Like the Jamaican government the Bahamian government had also dragged its feet before allowing Knowles’ extradition on the grounds that he might not receive a fair trial in the United States. The Jamaican government’s argument in stalling Dudus’s extradition was that the evidence provided by the US to prove that Coke was a trafficker was obtained by wiretapping, allegedly illegal under Jamaican law. Interestingly in his book Police and Crime Control in Jamaica: Problems of Reforming Ex-Colonial Constabularies Anthony Harriott noted that Jamaica citizens may be convicted on illegally obtained evidence with the exception of coerced confessions. (p. 40)

The most notorious drug kingpin of all was Colombian Pablo Escobar of the infamous Medellin Cartel who thumbed his nose at the US for years. Escobar formed a lobby group called Los Extraditables (their slogan: Better a grave in Colombia than a jail in the United States) that bullied the Colombian government “through murder, intimidation and skilful public relations” into repealing the laws allowing extradition of criminals. Escobar then designed a cushy prison for himself in a compound called La Catedral. As Guillermoprieto tells it: “”Despite enormous controversy, the government had finally agreed to Escobar’s terms: he got to choose the prison site, in the hills above his suburban fiefdom of Envigado, and he supervised its security measures. Neither Army troops nor police officers were allowed on the prison grounds, and Escobar personally approved the hiring of half of some fifty guards–the other half to be recruited by the Mayor of Envigado–who were to stand watch over him and his associates.”

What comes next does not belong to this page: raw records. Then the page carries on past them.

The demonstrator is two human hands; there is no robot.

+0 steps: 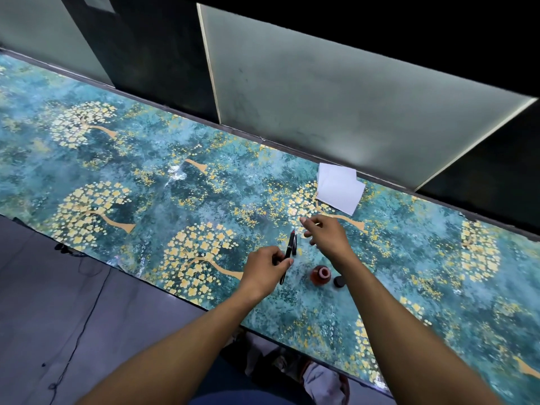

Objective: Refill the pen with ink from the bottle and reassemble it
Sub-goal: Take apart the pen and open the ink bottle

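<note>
My left hand [267, 266] grips a slim black pen part [289, 248] with a red tip, held slanted above the table. A second short black pen piece [294, 244] lies on the table just beside it. My right hand [324, 233] hovers past the pen with its fingers loosely spread and holds nothing. An open round ink bottle [320, 275] with reddish ink stands below my right wrist. Its black cap [339, 281] lies on the table just to the right of the bottle.
White paper tissues [339, 187] lie at the far edge of the teal, tree-patterned table [146, 176]. Frosted glass panels [321, 92] rise behind the table. The near table edge drops to a grey floor with cables at the left.
</note>
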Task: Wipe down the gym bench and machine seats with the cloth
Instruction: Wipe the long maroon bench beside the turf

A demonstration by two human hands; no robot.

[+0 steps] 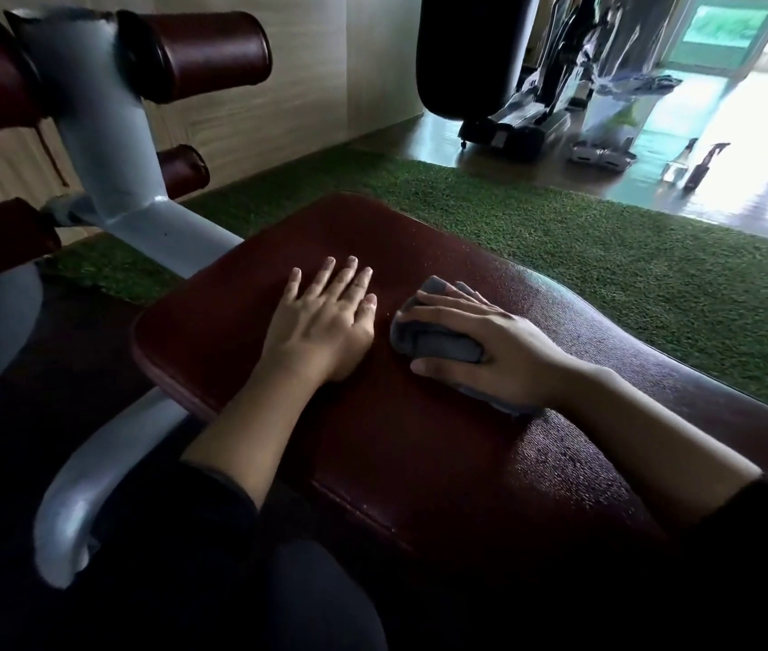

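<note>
A: Item one, the bench?

B: Bench pad [419,439], dark red vinyl, long axis running from the near right corner up and away to the far left end, where it meets the grey steel frame [109,148] with its maroon roller pads [213,51]. Fine droplets or specks show on the far half.

A: The cloth?

B: Grey cloth [438,343], folded into a wad, lying on the pad about midway along it, under the right hand [490,350]. Fingers curled over the top of it, thumb along the near edge: a hold, pressed down on the vinyl.

A: Left hand?

B: Left hand [325,317] flat on the pad just beside the cloth, fingers straight and slightly spread, holding nothing. Judged a brace.

A: Which way does the next stroke go?

B: Unwiped pad appears to lie ahead of the right fingers, toward the far left end. The left hand sits on that side of the cloth, so it would probably need to lift or shift first.

A: Surroundings?

B: Green artificial turf [584,256], other machines [537,96] well apart.
</note>
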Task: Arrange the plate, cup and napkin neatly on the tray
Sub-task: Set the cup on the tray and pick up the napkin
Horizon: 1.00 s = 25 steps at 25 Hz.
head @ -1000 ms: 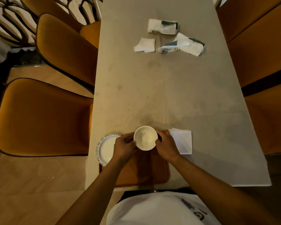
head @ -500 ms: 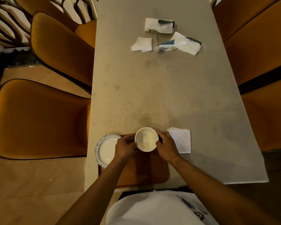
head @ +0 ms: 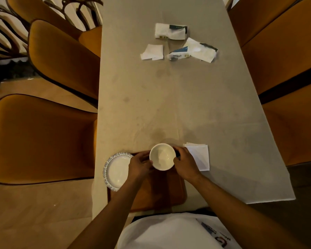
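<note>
Cupping the round white ceramic cup (head: pixel 162 156) from both sides, the left hand (head: pixel 140 164) and right hand (head: pixel 185 164) grip it over the brown wooden tray (head: pixel 162 193), forearms converging.

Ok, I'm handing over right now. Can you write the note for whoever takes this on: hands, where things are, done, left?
Left hand and right hand: both closed on the sides of the white cup, at the far edge of the brown tray.
Plate: to the left of the tray, overlapping its left edge and overhanging the table edge.
Folded napkin: on the table, to the right of the tray.
Done: cup brought to the tray.
Left: release cup, centre plate on tray, add napkin.
</note>
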Tool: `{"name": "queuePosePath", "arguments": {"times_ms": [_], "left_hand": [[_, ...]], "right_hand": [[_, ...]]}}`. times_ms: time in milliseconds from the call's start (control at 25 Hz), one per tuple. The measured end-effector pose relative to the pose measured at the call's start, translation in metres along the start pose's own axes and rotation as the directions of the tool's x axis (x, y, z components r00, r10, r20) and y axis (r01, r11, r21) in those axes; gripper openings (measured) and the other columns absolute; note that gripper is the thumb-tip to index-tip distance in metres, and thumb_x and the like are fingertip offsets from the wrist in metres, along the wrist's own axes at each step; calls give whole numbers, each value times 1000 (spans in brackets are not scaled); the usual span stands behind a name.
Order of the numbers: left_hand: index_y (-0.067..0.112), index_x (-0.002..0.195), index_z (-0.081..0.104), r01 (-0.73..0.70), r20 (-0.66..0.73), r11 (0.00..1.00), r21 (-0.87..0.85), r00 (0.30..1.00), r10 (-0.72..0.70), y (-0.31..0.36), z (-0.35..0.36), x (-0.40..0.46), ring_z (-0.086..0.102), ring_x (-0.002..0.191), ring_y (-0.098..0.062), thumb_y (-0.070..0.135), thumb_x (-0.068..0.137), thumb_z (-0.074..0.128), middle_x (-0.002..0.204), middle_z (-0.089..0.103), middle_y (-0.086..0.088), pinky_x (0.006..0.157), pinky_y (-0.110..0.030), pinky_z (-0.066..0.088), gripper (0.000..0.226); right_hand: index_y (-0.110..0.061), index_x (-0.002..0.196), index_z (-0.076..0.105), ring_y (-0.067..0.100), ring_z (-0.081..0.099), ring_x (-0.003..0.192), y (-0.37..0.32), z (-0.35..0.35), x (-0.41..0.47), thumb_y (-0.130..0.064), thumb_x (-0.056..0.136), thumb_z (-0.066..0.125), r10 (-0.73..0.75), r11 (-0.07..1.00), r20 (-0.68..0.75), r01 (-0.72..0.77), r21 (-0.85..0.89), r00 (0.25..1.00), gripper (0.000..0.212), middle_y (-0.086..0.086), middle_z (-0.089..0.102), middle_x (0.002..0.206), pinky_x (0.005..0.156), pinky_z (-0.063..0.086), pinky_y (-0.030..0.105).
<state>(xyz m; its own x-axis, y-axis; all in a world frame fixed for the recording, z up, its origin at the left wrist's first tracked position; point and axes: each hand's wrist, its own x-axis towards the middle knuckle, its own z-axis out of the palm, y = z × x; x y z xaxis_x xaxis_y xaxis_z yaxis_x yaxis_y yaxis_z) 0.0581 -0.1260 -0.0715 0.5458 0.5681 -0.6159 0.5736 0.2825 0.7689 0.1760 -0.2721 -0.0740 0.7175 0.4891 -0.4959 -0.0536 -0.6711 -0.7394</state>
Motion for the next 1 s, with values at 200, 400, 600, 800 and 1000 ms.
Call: {"name": "queuePosePath", "arguments": {"times_ms": [200, 400, 600, 800, 1000], "left_hand": [[41, 100, 73, -40, 11, 998, 43, 999, 39, -3, -1, 4, 71, 102, -22, 11, 72, 72, 110, 76, 0, 86, -52, 59, 40], [16, 120, 69, -29, 45, 996, 89, 999, 25, 3, -4, 3, 69, 107, -25, -1, 81, 70, 115, 73, -6, 87, -44, 60, 43], [18, 126, 65, -107, -25, 900, 422, 991, 129, 21, -3, 7, 66, 106, -21, 27, 89, 69, 119, 69, -2, 93, -40, 54, 38], [20, 109, 73, -497, 317, 404, 768, 843, 435, 61, 50, 21, 60, 101, -28, 28, 90, 60, 110, 70, -5, 87, -41, 49, 24], [20, 135, 54, -625, 614, 85, 776, 779, 126, 84, 131, 45, 53, 120, -32, 31, 89, 62, 131, 59, -9, 100, -44, 45, 48]], "right_hand": [[-22, 133, 52, 21, 51, 123, 1, 2, 0, -6, 92, 54, 33, 999, -11, -33, -29, 999, 45, 2, 54, 136, 101, 47, 34], [-23, 135, 51, 22, 51, 124, 2, -1, 0, -10, 94, 55, 49, 998, -4, -49, -33, 999, 43, 3, 54, 139, 104, 47, 37], [-22, 136, 51, 24, 54, 123, 10, -20, -1, -24, 94, 60, 37, 999, -121, -41, -29, 992, 43, 4, 51, 141, 98, 46, 32], [-12, 133, 48, 35, 51, 119, 46, -56, -3, -20, 90, 63, 323, 941, -353, -338, 20, 878, 46, 17, 48, 134, 98, 48, 46], [-1, 132, 46, 40, 52, 120, 71, -66, -4, -18, 88, 66, 467, 877, -300, -479, 37, 832, 51, 25, 50, 134, 96, 44, 42]]}}
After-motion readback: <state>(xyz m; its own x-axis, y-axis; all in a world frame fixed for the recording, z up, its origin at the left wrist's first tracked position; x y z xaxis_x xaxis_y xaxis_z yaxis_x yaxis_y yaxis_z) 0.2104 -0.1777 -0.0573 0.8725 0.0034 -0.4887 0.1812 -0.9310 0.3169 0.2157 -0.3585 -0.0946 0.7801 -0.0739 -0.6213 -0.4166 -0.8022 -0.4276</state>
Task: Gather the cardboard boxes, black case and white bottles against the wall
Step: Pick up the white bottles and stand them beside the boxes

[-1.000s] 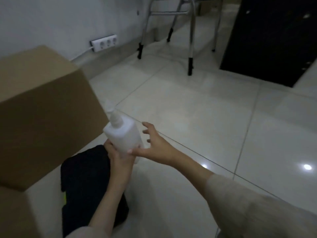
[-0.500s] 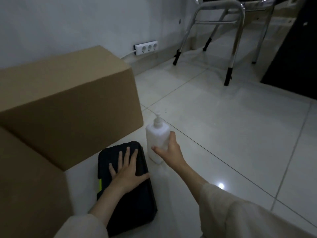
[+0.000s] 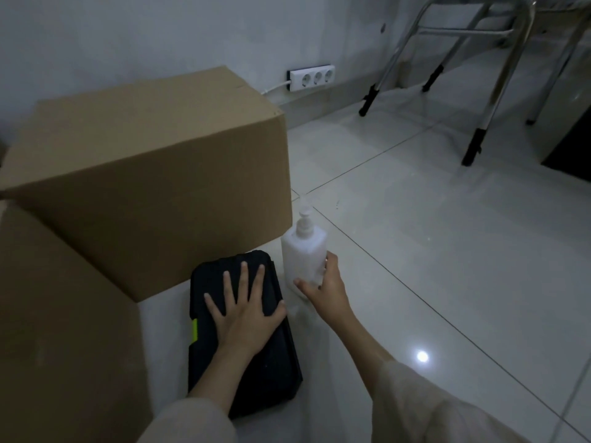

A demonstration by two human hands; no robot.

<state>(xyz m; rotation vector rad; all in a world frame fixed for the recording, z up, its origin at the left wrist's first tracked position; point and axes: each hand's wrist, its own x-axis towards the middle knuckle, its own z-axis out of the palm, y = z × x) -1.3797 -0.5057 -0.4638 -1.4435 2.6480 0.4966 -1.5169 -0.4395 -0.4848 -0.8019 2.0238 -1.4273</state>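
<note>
A white pump bottle (image 3: 303,251) stands upright on the floor tiles beside the corner of a large cardboard box (image 3: 150,174). My right hand (image 3: 323,286) wraps its lower right side. A black case (image 3: 271,362) with a green latch lies flat in front of the box. My left hand (image 3: 244,310) rests palm down on the case with fingers spread. A second cardboard box (image 3: 64,340) fills the lower left, close to me. Both boxes stand near the wall.
A white power strip (image 3: 311,77) sits on the skirting of the wall, with a cable running left. The metal legs (image 3: 479,91) of a frame with black feet stand at the upper right. A dark panel (image 3: 572,161) is at the right edge.
A second ago both hands held the bottle in the air. The bottle now stands on the floor beside the case. My left hand has let go and lies flat on the case.
</note>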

In 1992 thinking that the government, which wanted to move him to safer quarters, was going to kill him, Escobar ‘escaped’ from his prison possibly walking out through the back door in women’s clothes. He remained at large until December 1993 when he was shot and killed by Colombian security forces. Alma Guillermoprieto’s book The Heart that Bleeds, from which I got this information, has more details on all this.

Perhaps the most sensational ‘extraditable’ close to home however was Guyanese drug baron Roger Khan who was arrested in Paramaribo, Suriname on June 15, 2006. Wanted in the US for importation of cocaine into that country Khan evaded capture in Guyana by escaping to neighbouring Suriname. In Guyana his close ties to the ruling party, the PPP, had allowed him to escape arrest but in Suriname, a country with a more serious attitude towards law enforcement he was caught by the police and forcibly deported to Guyana via Trinidad and Tobago. He never reached Guyana: The Surinamese Police had evidently tipped off the USDEA who were waiting for Khan at Piarco airport in Trinidad. From there he was flown directly to the US and imprisoned.

Roger Khan was the kind of criminal who makes Dudus look like a pussycat. He allegedly had at his disposal a paramilitary troop known as The Phantom Squad who ruthlessly terrorized and eliminated witnesses and others who stood in his way. Between 2002 and 2006 approximately 200 people are said to have been murdered by the Phantom Squad.


Roger Khan at Brooklyn Federal Court

There were several unique things about the Roger Khan case. Far from admitting to being a criminal Khan took out full page advertisements in Guyanese newspapers claiming that he was actually a crimefighter who had helped both the Guyanese and the US governments during an earlier crime wave. In a further twist during the course of his trial at an East New York district court his high profile lawyer Robert Simels was himself indicted for tampering with witnesses during his defence of Khan.

According to a March 17, 2009 Stabroek News article:

“Since being imprisoned, Khan and the prosecution have made some explosive statements about the inner workings of his criminal enterprise and other matters in Guyana. Khan’s former lawyer, Robert Simels, who, along with his assistant, Arianne Irving, is now his co-defendant in the witness-tampering charge, had stated that US government investigators had learnt that Khan received permission from the Guyana government to purchase surveillance equipment capable of intercepting and tracing telephone calls made from landline or cellular phones. The software is reportedly only sold to governments.”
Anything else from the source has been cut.